**Task to complete:**
Within the data that follows, set down exactly the lines from the one containing "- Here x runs" through the one containing "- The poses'", both ends included.

* * * * * * * * *

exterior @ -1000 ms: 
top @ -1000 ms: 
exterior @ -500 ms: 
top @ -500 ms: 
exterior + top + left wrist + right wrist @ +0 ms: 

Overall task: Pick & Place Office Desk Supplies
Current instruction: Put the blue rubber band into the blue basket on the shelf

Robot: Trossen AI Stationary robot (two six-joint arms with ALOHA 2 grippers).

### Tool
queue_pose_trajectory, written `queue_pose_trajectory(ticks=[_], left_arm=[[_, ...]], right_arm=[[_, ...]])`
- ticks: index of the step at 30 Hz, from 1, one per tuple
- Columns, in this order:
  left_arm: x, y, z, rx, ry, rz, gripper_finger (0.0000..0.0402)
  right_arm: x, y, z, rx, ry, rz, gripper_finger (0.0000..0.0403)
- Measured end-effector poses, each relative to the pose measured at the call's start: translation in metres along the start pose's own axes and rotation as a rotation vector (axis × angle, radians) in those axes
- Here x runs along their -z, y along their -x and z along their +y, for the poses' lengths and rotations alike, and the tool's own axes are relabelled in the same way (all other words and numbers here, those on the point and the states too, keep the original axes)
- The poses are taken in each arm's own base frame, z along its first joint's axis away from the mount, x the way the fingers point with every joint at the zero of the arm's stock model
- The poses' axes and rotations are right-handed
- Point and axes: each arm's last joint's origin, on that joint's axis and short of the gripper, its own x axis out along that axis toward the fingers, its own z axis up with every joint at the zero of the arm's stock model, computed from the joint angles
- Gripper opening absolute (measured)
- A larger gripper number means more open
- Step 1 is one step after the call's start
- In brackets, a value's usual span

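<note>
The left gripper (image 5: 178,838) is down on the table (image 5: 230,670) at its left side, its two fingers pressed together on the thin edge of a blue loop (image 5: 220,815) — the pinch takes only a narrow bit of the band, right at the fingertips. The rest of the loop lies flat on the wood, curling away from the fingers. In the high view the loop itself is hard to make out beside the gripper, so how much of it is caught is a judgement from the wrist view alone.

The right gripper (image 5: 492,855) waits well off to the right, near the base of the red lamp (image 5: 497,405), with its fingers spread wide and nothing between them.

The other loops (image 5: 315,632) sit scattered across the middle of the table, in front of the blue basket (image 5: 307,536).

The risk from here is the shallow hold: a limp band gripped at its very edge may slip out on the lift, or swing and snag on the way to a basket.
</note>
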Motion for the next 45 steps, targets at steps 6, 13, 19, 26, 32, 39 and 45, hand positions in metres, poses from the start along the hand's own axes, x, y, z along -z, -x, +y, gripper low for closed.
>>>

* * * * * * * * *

**Solution:**
- Here x runs along their -z, y along their -x and z along their +y, for the poses' lengths and rotations alike, and the tool's own axes are relabelled in the same way (all other words and numbers here, those on the point and the states too, keep the original axes)
- The poses are taken in each arm's own base frame, z along its first joint's axis away from the mount, x the way the fingers point with every joint at the zero of the arm's stock model
- The poses' axes and rotations are right-handed

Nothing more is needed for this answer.